/---

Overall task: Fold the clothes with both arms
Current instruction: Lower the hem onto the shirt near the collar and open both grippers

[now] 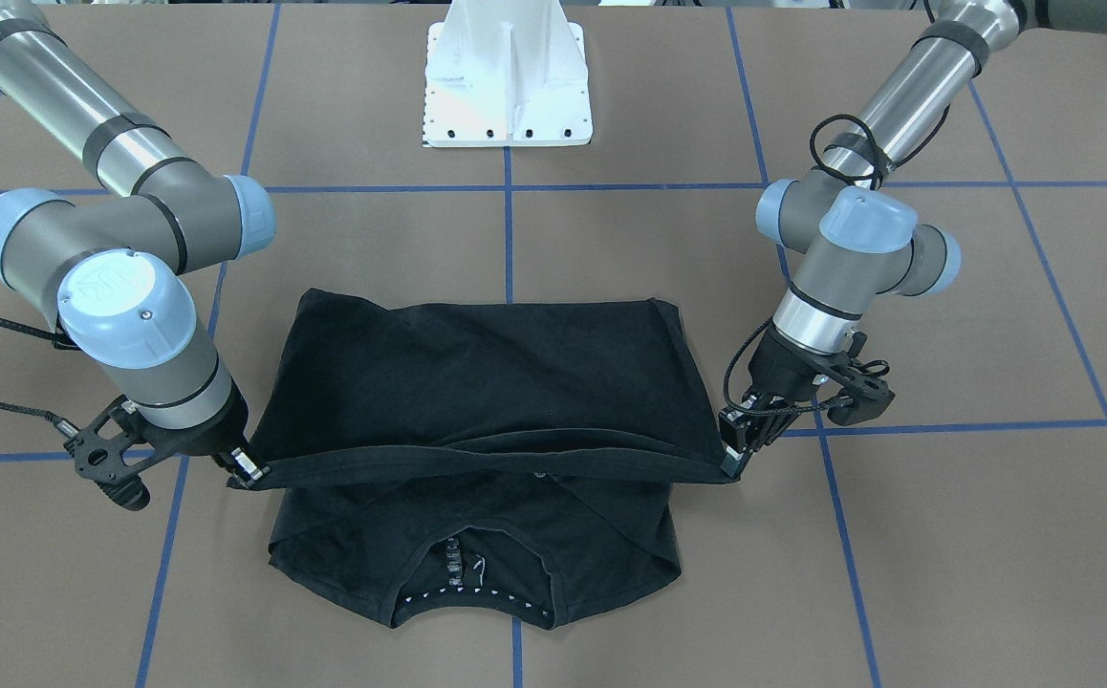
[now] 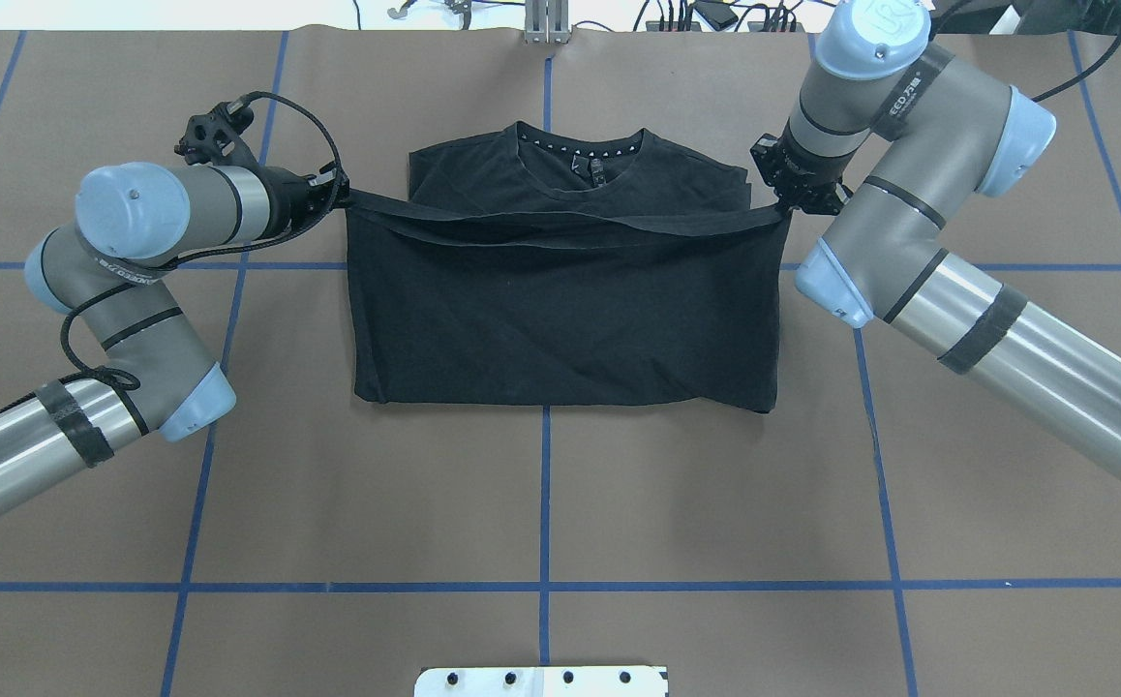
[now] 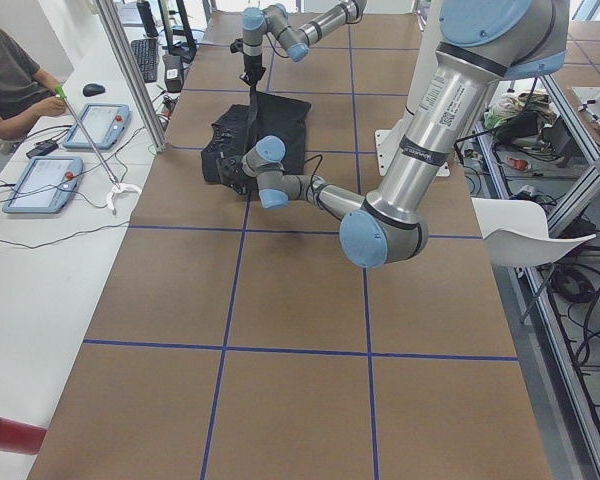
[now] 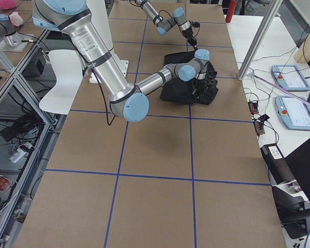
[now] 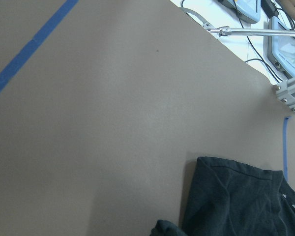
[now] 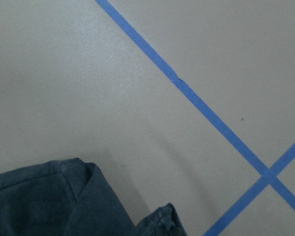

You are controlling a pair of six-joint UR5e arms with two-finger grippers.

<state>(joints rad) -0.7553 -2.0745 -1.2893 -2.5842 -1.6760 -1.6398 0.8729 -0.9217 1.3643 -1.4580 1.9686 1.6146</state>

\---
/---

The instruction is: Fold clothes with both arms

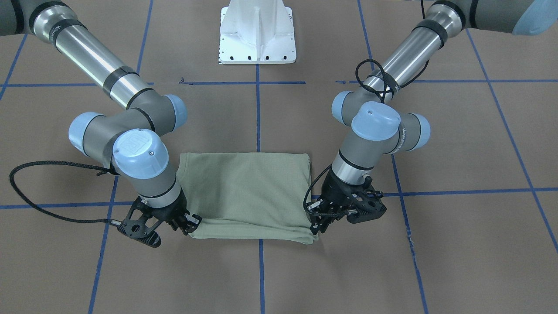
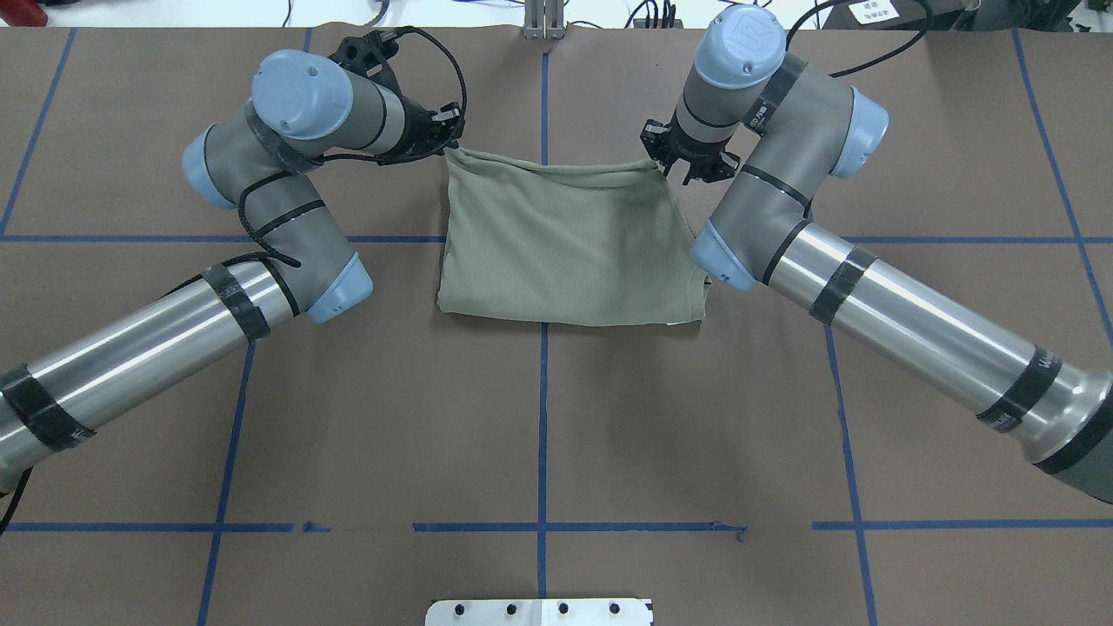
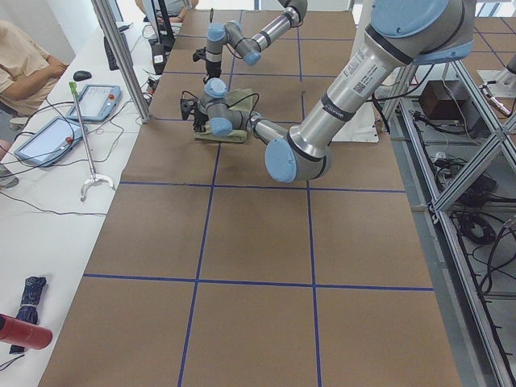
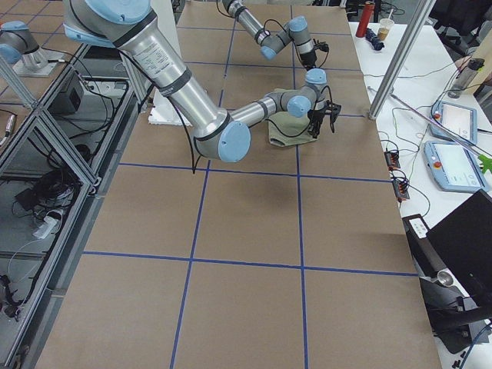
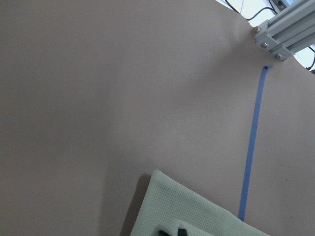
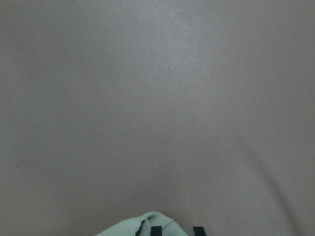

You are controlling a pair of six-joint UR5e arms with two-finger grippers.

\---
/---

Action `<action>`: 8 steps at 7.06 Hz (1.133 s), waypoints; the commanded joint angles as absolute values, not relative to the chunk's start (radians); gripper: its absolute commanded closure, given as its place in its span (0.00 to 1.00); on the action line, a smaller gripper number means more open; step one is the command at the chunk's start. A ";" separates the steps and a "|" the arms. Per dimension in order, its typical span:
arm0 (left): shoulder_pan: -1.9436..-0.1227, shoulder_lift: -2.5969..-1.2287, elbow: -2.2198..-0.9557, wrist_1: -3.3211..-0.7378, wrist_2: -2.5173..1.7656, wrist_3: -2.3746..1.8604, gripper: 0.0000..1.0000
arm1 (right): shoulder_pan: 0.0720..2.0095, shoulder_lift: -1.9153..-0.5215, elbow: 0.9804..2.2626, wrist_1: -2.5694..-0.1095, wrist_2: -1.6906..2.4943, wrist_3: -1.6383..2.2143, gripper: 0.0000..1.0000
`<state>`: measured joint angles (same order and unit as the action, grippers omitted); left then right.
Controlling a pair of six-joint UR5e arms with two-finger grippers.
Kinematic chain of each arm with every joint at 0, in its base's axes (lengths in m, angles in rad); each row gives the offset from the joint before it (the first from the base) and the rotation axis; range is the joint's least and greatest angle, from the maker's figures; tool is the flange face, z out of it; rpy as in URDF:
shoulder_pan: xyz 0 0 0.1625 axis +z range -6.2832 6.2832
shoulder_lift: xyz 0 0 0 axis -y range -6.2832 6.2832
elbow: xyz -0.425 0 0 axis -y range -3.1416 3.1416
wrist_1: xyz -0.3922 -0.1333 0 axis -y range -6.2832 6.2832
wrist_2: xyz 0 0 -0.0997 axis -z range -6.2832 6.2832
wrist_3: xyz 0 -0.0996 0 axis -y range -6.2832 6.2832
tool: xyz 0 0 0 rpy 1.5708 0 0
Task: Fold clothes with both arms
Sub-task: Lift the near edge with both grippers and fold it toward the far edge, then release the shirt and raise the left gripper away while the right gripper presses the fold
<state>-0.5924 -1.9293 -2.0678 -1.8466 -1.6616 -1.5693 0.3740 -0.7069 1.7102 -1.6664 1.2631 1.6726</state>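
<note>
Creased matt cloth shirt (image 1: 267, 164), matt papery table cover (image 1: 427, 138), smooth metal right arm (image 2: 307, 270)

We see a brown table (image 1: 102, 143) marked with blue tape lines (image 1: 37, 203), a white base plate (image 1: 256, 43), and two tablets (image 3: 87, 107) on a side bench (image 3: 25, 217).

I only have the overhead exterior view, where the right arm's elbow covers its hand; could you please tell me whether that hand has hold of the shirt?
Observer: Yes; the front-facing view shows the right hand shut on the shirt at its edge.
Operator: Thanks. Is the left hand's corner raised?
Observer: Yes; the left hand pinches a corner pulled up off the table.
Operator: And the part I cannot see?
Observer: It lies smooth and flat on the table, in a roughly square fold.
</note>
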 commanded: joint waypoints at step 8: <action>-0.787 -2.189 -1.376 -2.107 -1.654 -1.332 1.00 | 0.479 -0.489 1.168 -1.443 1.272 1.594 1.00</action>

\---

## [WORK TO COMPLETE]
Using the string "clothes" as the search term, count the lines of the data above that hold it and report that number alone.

## [EXERCISE OUTPUT]
3